● TASK: Keep each entry exactly as written when you repeat it, and skip the images.

Stored data entries
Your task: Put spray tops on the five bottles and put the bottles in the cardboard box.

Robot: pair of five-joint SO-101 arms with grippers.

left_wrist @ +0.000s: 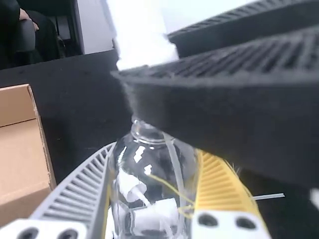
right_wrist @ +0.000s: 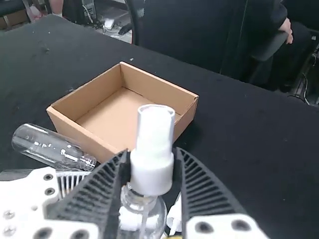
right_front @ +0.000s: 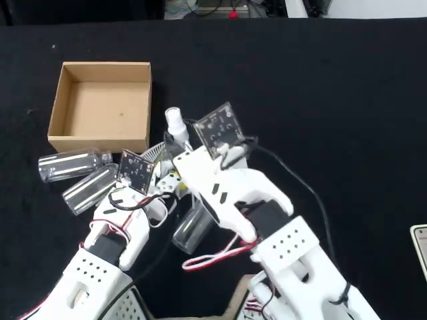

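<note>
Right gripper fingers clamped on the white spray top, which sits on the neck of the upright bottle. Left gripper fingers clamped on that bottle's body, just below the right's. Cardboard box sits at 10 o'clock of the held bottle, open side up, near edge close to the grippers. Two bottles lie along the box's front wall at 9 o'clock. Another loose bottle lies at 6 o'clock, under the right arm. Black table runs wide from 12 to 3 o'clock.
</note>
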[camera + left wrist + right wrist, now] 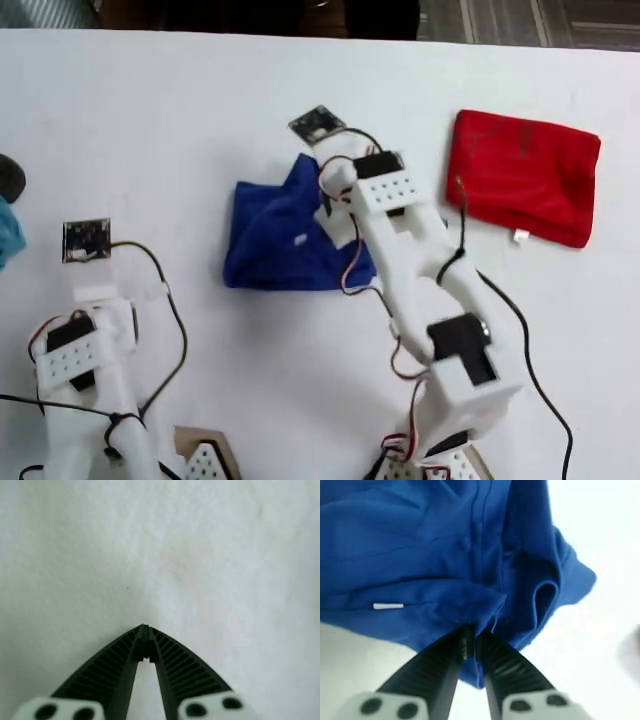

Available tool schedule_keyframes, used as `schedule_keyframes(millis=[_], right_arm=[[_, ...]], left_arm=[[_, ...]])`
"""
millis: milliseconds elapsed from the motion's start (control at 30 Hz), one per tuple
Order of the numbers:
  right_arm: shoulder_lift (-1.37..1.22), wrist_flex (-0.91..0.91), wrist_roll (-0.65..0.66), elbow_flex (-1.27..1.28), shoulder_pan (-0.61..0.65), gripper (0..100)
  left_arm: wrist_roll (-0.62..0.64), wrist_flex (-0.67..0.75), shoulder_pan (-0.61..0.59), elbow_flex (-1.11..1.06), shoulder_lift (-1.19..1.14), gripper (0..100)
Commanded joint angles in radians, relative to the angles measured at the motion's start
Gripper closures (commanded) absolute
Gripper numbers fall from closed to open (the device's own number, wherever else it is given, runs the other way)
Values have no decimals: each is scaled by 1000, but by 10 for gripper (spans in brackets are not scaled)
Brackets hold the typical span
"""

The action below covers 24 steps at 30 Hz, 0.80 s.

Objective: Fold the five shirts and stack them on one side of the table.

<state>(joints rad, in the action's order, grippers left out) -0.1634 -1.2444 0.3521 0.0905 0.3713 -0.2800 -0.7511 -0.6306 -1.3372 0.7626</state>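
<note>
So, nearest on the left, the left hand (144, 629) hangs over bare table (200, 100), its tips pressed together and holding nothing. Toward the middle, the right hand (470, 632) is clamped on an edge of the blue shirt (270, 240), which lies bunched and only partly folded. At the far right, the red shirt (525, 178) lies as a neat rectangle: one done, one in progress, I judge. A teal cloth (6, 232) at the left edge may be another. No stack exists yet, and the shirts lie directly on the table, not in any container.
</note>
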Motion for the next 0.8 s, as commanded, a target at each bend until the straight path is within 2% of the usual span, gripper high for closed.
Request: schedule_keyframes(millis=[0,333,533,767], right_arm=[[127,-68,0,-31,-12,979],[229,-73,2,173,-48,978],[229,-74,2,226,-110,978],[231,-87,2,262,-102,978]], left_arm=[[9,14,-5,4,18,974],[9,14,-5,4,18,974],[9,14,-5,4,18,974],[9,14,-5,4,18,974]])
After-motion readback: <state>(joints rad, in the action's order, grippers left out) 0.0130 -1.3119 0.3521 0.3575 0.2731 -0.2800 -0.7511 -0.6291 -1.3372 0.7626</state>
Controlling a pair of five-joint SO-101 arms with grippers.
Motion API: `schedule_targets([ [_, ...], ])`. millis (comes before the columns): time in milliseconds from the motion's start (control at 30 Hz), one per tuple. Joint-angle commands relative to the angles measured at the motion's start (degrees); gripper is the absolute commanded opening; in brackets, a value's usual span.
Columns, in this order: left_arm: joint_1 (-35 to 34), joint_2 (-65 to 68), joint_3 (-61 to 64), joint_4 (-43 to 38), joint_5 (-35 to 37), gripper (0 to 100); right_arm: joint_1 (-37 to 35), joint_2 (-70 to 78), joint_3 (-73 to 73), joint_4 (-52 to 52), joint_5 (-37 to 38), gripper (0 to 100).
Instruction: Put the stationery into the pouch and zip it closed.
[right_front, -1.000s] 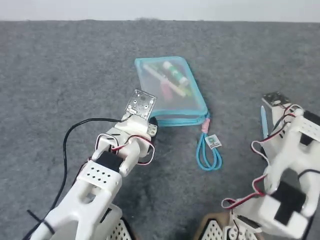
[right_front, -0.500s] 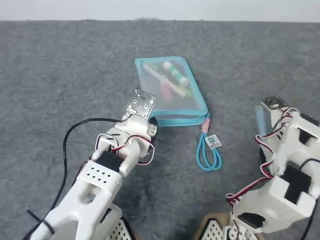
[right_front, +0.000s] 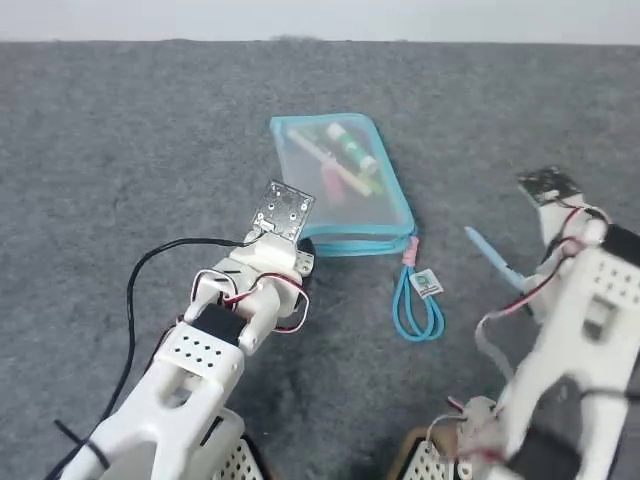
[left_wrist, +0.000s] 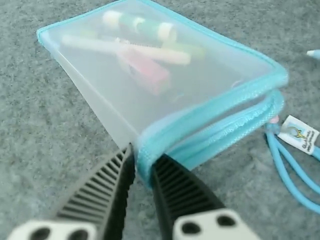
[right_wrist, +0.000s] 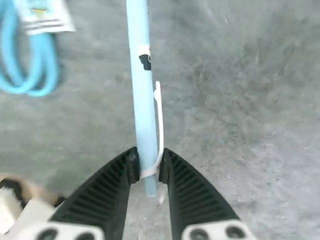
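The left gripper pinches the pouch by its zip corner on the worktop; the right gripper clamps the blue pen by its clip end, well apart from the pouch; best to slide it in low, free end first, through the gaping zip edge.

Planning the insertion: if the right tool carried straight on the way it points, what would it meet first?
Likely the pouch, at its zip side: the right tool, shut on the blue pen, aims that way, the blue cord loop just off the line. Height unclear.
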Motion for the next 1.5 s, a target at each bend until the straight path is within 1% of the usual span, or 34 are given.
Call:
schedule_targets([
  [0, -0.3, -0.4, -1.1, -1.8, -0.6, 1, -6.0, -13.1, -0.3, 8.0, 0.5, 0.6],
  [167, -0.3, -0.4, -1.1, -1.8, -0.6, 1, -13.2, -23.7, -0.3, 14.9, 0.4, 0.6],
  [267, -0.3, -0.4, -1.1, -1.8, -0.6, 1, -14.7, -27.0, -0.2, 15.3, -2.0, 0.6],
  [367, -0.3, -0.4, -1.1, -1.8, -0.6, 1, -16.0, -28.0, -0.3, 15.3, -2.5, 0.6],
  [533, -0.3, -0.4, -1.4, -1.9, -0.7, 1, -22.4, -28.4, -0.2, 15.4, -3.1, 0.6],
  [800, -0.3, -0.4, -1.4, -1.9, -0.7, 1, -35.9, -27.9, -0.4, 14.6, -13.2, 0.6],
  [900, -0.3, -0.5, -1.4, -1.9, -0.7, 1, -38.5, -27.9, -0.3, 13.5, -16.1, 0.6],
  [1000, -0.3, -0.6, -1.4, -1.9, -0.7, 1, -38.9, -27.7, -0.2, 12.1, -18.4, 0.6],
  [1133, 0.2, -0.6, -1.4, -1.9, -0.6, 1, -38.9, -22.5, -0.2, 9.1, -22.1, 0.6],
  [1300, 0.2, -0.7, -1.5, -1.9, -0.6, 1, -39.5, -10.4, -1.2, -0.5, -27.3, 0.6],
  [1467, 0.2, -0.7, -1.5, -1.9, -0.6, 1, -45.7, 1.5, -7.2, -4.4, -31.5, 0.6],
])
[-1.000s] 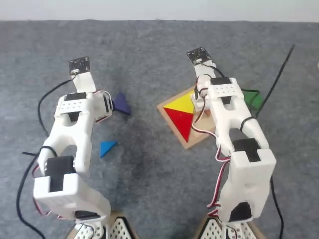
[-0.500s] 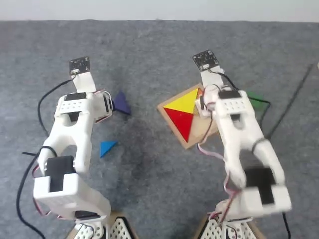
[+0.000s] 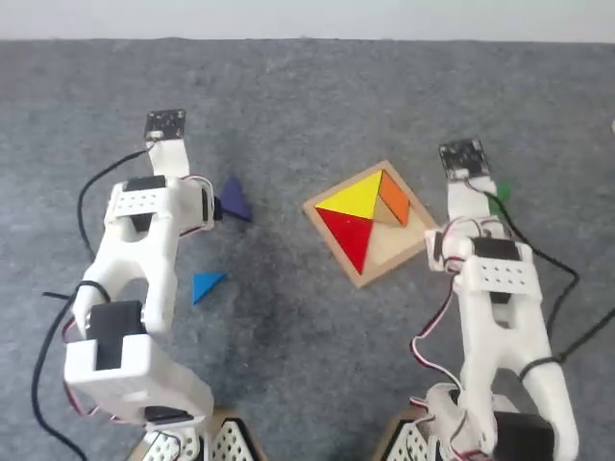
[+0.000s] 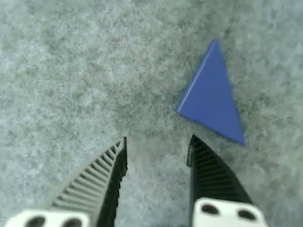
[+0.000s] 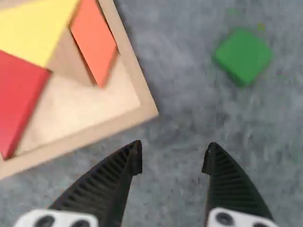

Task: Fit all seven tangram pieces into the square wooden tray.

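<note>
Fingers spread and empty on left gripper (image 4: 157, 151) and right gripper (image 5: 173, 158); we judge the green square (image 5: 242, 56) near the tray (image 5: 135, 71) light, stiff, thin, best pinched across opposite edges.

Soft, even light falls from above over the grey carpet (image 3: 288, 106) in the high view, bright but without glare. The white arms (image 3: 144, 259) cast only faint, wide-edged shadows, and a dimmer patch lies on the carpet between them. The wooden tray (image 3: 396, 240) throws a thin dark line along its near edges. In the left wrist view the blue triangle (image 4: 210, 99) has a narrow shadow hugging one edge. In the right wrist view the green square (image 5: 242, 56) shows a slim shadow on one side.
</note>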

● EXPECTED OUTPUT:
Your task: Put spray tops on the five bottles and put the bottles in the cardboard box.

Robot: pair of five-joint SO-101 arms with grippers.

left_wrist @ +0.000s: 
right_wrist @ +0.000s: 
right_front @ +0.000s: 

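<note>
Right gripper fingers clamped on the white spray top, which sits on the neck of the upright bottle. Left gripper fingers clamped on that bottle's body, just below the right's. Cardboard box sits at 10 o'clock of the held bottle, open side up, near edge close to the grippers. Two bottles lie along the box's front wall at 9 o'clock. Another loose bottle lies at 6 o'clock, under the right arm. Black table runs wide from 12 to 3 o'clock.
</note>
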[camera + left wrist + right wrist, now] 

Available tool schedule_keyframes, used as `schedule_keyframes(millis=[_], right_arm=[[_, ...]], left_arm=[[_, ...]])`
"""
millis: milliseconds elapsed from the motion's start (control at 30 Hz), one per tuple
Order of the numbers:
  right_arm: shoulder_lift (-1.37..1.22), wrist_flex (-0.91..0.91), wrist_roll (-0.65..0.66), elbow_flex (-1.27..1.28), shoulder_pan (-0.61..0.65), gripper (0..100)
  left_arm: wrist_roll (-0.62..0.64), wrist_flex (-0.67..0.75), shoulder_pan (-0.61..0.59), elbow_flex (-1.11..1.06), shoulder_lift (-1.19..1.14), gripper (0..100)
Commanded joint angles in radians, relative to the angles measured at the motion's start
Gripper closures (commanded) absolute
Gripper numbers fall from closed to open (the device's own number, wherever else it is given, runs the other way)
Values have no decimals: each is scaled by 1000, but by 10 for gripper (spans in brackets are not scaled)
Brackets hold the typical span
"""

The action below covers 24 steps at 30 Hz, 0.80 s.

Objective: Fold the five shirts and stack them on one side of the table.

<state>(joints rad, in the action's order, grippers left out) -0.1634 -1.2444 0.3521 0.0905 0.3713 -0.2800 -0.7511 -0.6306 -1.3372 0.7626</state>
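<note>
So, nearest on the left, the left hand (144, 629) hangs over bare table (200, 100), its tips pressed together and holding nothing. Toward the middle, the right hand (470, 632) is clamped on an edge of the blue shirt (270, 240), which lies bunched and only partly folded. At the far right, the red shirt (525, 178) lies as a neat rectangle: one done, one in progress, I judge. A teal cloth (6, 232) at the left edge may be another. No stack exists yet, and the shirts lie directly on the table, not in any container.
</note>
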Motion for the next 0.8 s, as commanded, a target at each bend until the straight path is within 2% of the usual span, gripper high for closed.
Request: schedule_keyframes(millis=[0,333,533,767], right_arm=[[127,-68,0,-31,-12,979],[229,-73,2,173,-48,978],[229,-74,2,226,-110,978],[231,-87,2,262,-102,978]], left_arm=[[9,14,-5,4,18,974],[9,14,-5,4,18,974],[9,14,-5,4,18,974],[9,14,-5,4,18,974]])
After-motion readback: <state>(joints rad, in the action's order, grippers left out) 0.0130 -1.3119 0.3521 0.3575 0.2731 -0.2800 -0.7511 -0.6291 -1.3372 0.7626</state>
Controlling a pair of five-joint SO-101 arms with grippers.
Motion API: `schedule_targets([ [_, ...], ])`. millis (comes before the columns): time in milliseconds from the motion's start (control at 30 Hz), one per tuple. Joint-angle commands relative to the angles measured at the motion's start (degrees); gripper is the absolute commanded opening; in brackets, a value's usual span.
Columns, in this order: left_arm: joint_1 (-35 to 34), joint_2 (-65 to 68), joint_3 (-61 to 64), joint_4 (-43 to 38), joint_5 (-35 to 37), gripper (0 to 100); right_arm: joint_1 (-37 to 35), joint_2 (-70 to 78), joint_3 (-73 to 73), joint_4 (-52 to 52), joint_5 (-37 to 38), gripper (0 to 100).
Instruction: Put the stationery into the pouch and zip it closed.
[right_front, -1.000s] 
[right_front, -0.500s] 
[right_front, +0.000s] 
[left_wrist, +0.000s] 
[right_wrist, +0.000s] 
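The left gripper pinches the pouch by its zip corner on the worktop; the right gripper clamps the blue pen by its clip end, well apart from the pouch; best to slide it in low, free end first, through the gaping zip edge.

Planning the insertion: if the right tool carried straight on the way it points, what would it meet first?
Likely the pouch, at its zip side: the right tool, shut on the blue pen, aims that way, the blue cord loop just off the line. Height unclear.
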Motion for the next 1.5 s, a target at each bend until the straight path is within 1% of the usual span, or 34 are given.
Call:
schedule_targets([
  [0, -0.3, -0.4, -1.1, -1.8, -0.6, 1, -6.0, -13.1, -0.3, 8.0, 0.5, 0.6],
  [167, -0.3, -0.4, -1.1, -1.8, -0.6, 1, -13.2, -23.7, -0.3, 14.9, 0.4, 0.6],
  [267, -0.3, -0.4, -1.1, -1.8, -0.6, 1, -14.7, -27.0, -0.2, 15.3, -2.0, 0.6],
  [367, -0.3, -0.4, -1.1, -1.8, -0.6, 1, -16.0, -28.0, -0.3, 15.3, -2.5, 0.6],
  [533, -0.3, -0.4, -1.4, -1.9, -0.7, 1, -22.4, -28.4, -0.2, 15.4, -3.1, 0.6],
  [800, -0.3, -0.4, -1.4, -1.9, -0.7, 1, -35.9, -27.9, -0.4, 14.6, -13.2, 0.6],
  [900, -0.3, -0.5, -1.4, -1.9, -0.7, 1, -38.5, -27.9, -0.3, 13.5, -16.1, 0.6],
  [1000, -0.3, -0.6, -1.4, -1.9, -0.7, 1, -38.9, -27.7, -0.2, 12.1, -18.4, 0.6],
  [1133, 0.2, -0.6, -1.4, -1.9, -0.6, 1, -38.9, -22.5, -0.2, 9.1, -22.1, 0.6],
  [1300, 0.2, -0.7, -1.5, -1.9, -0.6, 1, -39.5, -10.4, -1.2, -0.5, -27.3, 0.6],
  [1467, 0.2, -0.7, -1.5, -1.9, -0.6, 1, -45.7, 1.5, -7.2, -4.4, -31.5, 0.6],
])
[-1.000s] 
[-0.500s] 
[+0.000s] 
[+0.000s] 
[+0.000s] 

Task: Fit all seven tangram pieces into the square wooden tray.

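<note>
Fingers spread and empty on left gripper (image 4: 157, 151) and right gripper (image 5: 173, 158); we judge the green square (image 5: 242, 56) near the tray (image 5: 135, 71) light, stiff, thin, best pinched across opposite edges.

Soft, even light falls from above over the grey carpet (image 3: 288, 106) in the high view, bright but without glare. The white arms (image 3: 144, 259) cast only faint, wide-edged shadows, and a dimmer patch lies on the carpet between them. The wooden tray (image 3: 396, 240) throws a thin dark line along its near edges. In the left wrist view the blue triangle (image 4: 210, 99) has a narrow shadow hugging one edge. In the right wrist view the green square (image 5: 242, 56) shows a slim shadow on one side.
</note>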

What the exercise required has been answered in full.